You know how I feel about chicken.  Meh.  Usually worse.  However, at friend Donna’s suggestion in comments I went to Ben’s Corner market for some meat, and boy did I hit paydirt.  I came away with ribeye steaks, 2 chuck roasts, 2 packages of wurst and a chicken.  All were of better quality than we could procure at the local mega supermarket!  I cooked up a storm from Friday until tonight, in the hopes that leftovers would carry us through the next 3 days of insane kid activities. 

So I took the cute little chicken and made this recipe.  I’ve linked to it before, but I cannot emphasize enough how truly delicious this chicken recipe is!  It is almost foolproof in methodology – cook in a covered pot for 1 hour, then remove the lid and crank the oven up and cook for another 40 minutes.  The spice crust and the chicken fat crisp up to a delicious texture, and the sauce created is divine.  Trust me and make it, and tell me how it has changed your life.   

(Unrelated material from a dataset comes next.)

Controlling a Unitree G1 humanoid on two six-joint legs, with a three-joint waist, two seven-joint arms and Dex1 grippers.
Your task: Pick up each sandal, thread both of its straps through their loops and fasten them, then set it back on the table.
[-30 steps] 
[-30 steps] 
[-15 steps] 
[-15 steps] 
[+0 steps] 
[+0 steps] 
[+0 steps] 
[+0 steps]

I served the chicken with rutebagas from the veggie box.  I peeled and roasted them, and then took half of them and spun them through the food processor with some butter and cream for the rest of the family; I ate a couple of nuggets just plain roasted.  They have a bit of a natural sweetness about them, combined with an earthiness.  The teens did not appreciate them, but my husband and baby did!  I also used the spinach from the veggie box as well.  It has been a good week for me as far as using nearly everything from the box before it goes bad or I get too busy to use it.